Winding up is a drastic remedy in that it puts into operation a process which would lead to the end of the company. Except for a short period after a winding up order is made, the company would no longer be able to do business and steps would be taken to wind down the company. Investigations into the affairs of the companies including the acts of directors and officers of the company may be undertaken in the process of winding up.
Thus, in appropriate cases, the remedy of winding up is a powerful remedy, although often of last report, available to shareholders.

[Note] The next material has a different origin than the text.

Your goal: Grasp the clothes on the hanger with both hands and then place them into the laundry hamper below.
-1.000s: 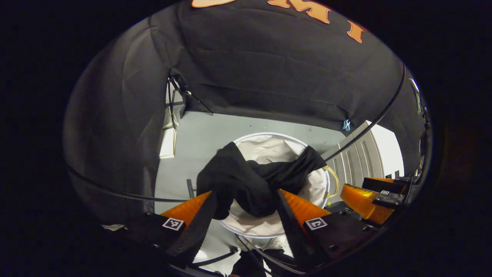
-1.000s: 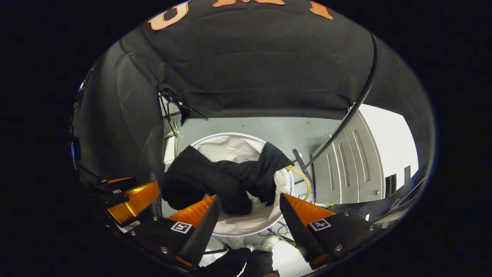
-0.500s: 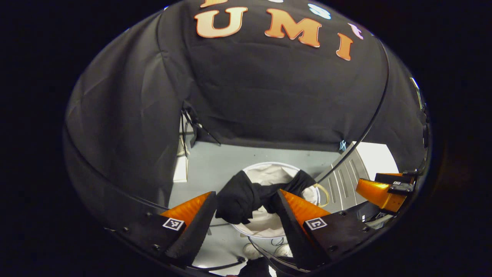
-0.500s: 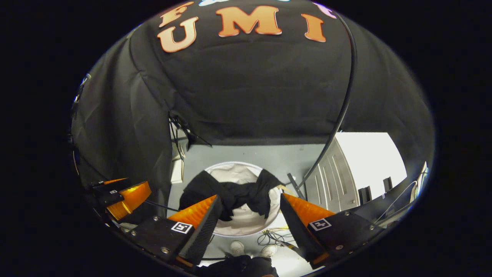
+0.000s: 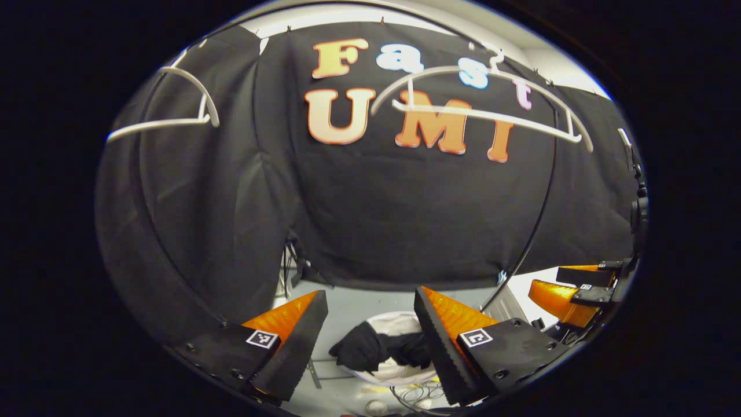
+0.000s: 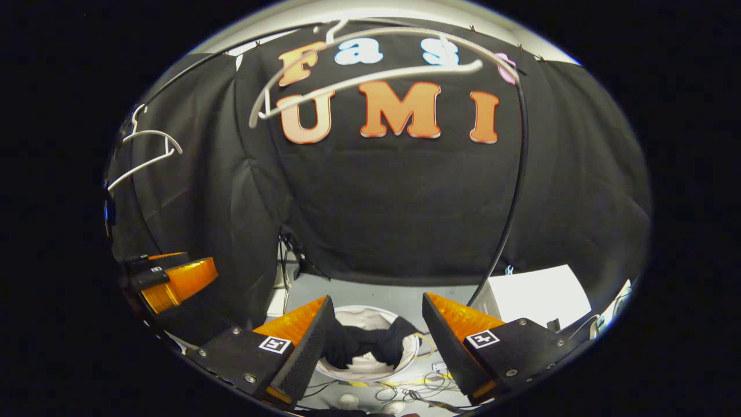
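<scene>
- Left gripper view: left gripper (image 5: 370, 330) spread wide, grasping nothing.
- Right gripper view: right gripper (image 6: 376, 339) equally wide apart, empty.
- Black clothes (image 6: 362, 343) lie draped over the white laundry hamper's (image 6: 370, 315) rim, below bare hangers (image 5: 480, 113).

No readable text on any object.
Square coded tags (image 5: 260, 339) on the left gripper (image 5: 370, 292) and right gripper (image 6: 377, 298) carry patterns, not words.
</scene>
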Motion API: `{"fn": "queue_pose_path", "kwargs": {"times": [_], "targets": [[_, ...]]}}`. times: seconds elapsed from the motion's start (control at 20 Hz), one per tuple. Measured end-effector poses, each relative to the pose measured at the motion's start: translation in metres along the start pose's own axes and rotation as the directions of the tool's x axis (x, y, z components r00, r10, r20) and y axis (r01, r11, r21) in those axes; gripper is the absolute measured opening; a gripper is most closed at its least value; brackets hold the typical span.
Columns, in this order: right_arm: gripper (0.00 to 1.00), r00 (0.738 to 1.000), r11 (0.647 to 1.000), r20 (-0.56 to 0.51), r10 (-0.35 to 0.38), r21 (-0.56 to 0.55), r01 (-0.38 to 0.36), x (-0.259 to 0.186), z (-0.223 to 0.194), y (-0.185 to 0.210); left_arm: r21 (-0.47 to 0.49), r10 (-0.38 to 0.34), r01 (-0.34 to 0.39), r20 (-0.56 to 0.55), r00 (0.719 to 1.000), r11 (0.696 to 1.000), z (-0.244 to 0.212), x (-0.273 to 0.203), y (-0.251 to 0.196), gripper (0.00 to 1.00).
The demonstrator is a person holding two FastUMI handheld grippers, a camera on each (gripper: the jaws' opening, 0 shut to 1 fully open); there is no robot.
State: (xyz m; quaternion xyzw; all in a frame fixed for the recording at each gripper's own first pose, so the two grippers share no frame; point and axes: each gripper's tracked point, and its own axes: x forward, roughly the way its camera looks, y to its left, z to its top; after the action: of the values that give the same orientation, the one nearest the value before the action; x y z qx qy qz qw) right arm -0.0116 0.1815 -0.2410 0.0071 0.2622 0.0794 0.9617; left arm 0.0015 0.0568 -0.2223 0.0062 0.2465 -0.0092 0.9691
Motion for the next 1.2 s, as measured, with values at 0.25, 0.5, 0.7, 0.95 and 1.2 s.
{"fn": "queue_pose_path", "kwargs": {"times": [0.25, 0.5, 0.7, 0.95, 1.2], "targets": [[0.94, 0.989, 1.0, 0.144, 0.016, -0.012, -0.014, -0.038, 0.071, 0.005, -0.011, 0.002, 0.0, 0.153, 0.988, 1.0, 0.073, -0.042, 0.007, 0.98], [0.94, 0.966, 0.999, 0.257, 0.039, -0.025, -0.033, -0.06, 0.134, -0.002, -0.012, 0.001, 0.003, 0.252, 0.968, 1.0, 0.114, -0.064, 0.011, 0.97], [0.94, 0.937, 0.998, 0.343, 0.065, -0.042, -0.054, -0.08, 0.176, 0.0, -0.002, 0.01, -0.01, 0.336, 0.942, 1.0, 0.152, -0.081, 0.015, 0.94], [0.93, 0.913, 0.998, 0.403, 0.062, -0.035, -0.052, -0.096, 0.204, 0.001, -0.011, 0.006, -0.001, 0.413, 0.911, 1.0, 0.189, -0.098, 0.019, 0.97], [1.0, 0.908, 0.998, 0.414, 0.058, -0.033, -0.048, -0.092, 0.205, 0.0, -0.006, 0.011, -0.01, 0.422, 0.906, 1.0, 0.192, -0.091, 0.022, 0.94]]}}
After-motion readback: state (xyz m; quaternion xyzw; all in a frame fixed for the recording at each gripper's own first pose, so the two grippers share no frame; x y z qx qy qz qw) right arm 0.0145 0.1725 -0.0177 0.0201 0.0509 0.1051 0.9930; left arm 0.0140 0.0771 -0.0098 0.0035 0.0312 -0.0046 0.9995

F. The Right To Sue On Behalf Of A Company
There may be occasions where a wrong is done to a company, but the majority or those in control of the company decide to take no action in respect of the wrongdoing. Since the wrong is to the company, the claim has to be brought by the company and a minority shareholder will ordinarily have to abide by the decision of the majority or those in control. This is a usual aspect of majority rule.
However, where the act complained of is beyond the objects of the company as set out in the memorandum of the company, any shareholder may sue to have the transaction restrained. This is because the majority has no right to require the company to do something beyond its objects.
Further, exceptionally the courts in the interests of justice would, applying general law, allow such a claim to be brought by the minority, especially where there has been an abuse of power. A common instance where the minority has been allowed to bring or maintain the action is where the majority of those in control have stifled legitimate claims being brought against themselves.
This right at general law is supplemented by section 216A of the Companies Act which sets out a procedure to allow a shareholder to apply to court in appropriate cases to allow an action by the company to proceed. The procedure under section 216A is, however, not available in respect of companies listed on the Singapore Exchange. However, there is nothing to preclude a claim being brought under general law in the case of listed companies.